Vorletzte Woche wusste so gut wie jede Zeitung und jeder TV-Sender von einer knappen Mehrheit der Schweizer zu berichten, die sich gegen Einwanderung formiert habe. Wie man es ausdrückte war eine Sache des Stils. Entweder Knappe Mehrheit der Schweizer oder hauchdünne Mehrheit der Schweizer waren hierbei die Renner. Doch beide Formulierungen sind falsch. Denn lediglich eine Minderheit von etwa 25 Prozent aller wahlberechtigten Schweizer hat so entschieden. Das sollte man schon mal erwähnen.
Natürlich ist es nun so, dass diese Minderheit eine Mehrheit erzielen konnte. Und das gilt leider. Aber um von einer knappen Mehrheit der Schweizer zu sprechen, fehlt dennoch eine viel breitere Wahlbeteiligung. Immerhin ist es so, dass 25 Prozent der wahlberechtigten Schweizer für unregulierte Einwanderung waren - und etwa 50 Prozent haben sich überhaupt nicht geäußert. Von einer schweigenden Mehrheit derer, die zustimmten, weil sie nicht stimmten, kann man nicht reden. Es gibt viele Gründe, bei Wahlen jeglicher Art nicht mitzumachen. Manche sind politische motiviert, andere gründen auf Desinteresse. Und wieder andere haben den Tag einfach verschlafen oder es vergessen.
Es ist daher schon frech, wenn man durch die deutsche Presse blättert und von den Schweizern liest, die sich gegen Weltoffenheit entschieden haben. Eine solche Frechheit maßte sich auch der Rest der Bundesrepublik im letzten September an, als man die Bayern als rückständiges Völkchen deklarierte, weil sie den Christsozialen die absolute Mehrheit sicherten. Aber 70 Prozent haben die CSU damals nicht gewählt und haben sich als "anderes Bayern" erwiesen. Wo bleibt da die Differenzierung? Wo die Wertschätzung der "anderen Schweiz"?

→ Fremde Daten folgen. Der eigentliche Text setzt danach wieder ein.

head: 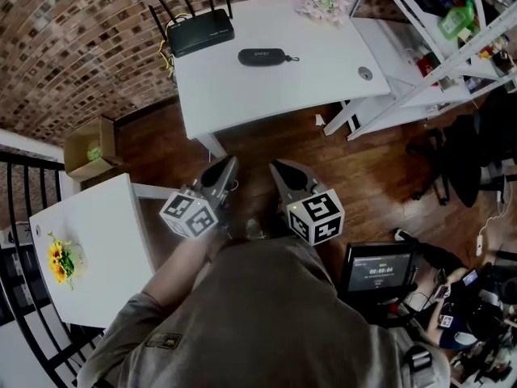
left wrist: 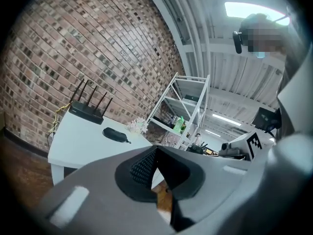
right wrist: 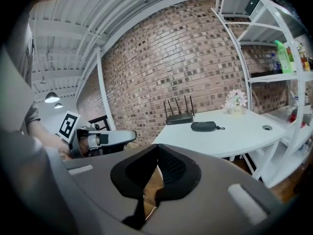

Wahrscheinlich sind wir es mittlerweile so gewöhnt, dass bei Wahlen das Viertel einer wahlberechtigten Bevölkerung schon Mehrheit ist, dass wir das gar nicht mehr hinterfragen. Postdemokratie ist kein Zustand, der einfach eintritt und dann da ist. Er schleift sich langsam ein, belegt die Sprache und die Formulierungen und kommt bedächtig in unser aller Alltag. Dass wir fortwährend von Mehrheiten sprechen, die auf Minderheiten gründen, ist ein solcher postdemokratisch-gemütlicher Einbruch in die Strukturen unseres politischen Alltags.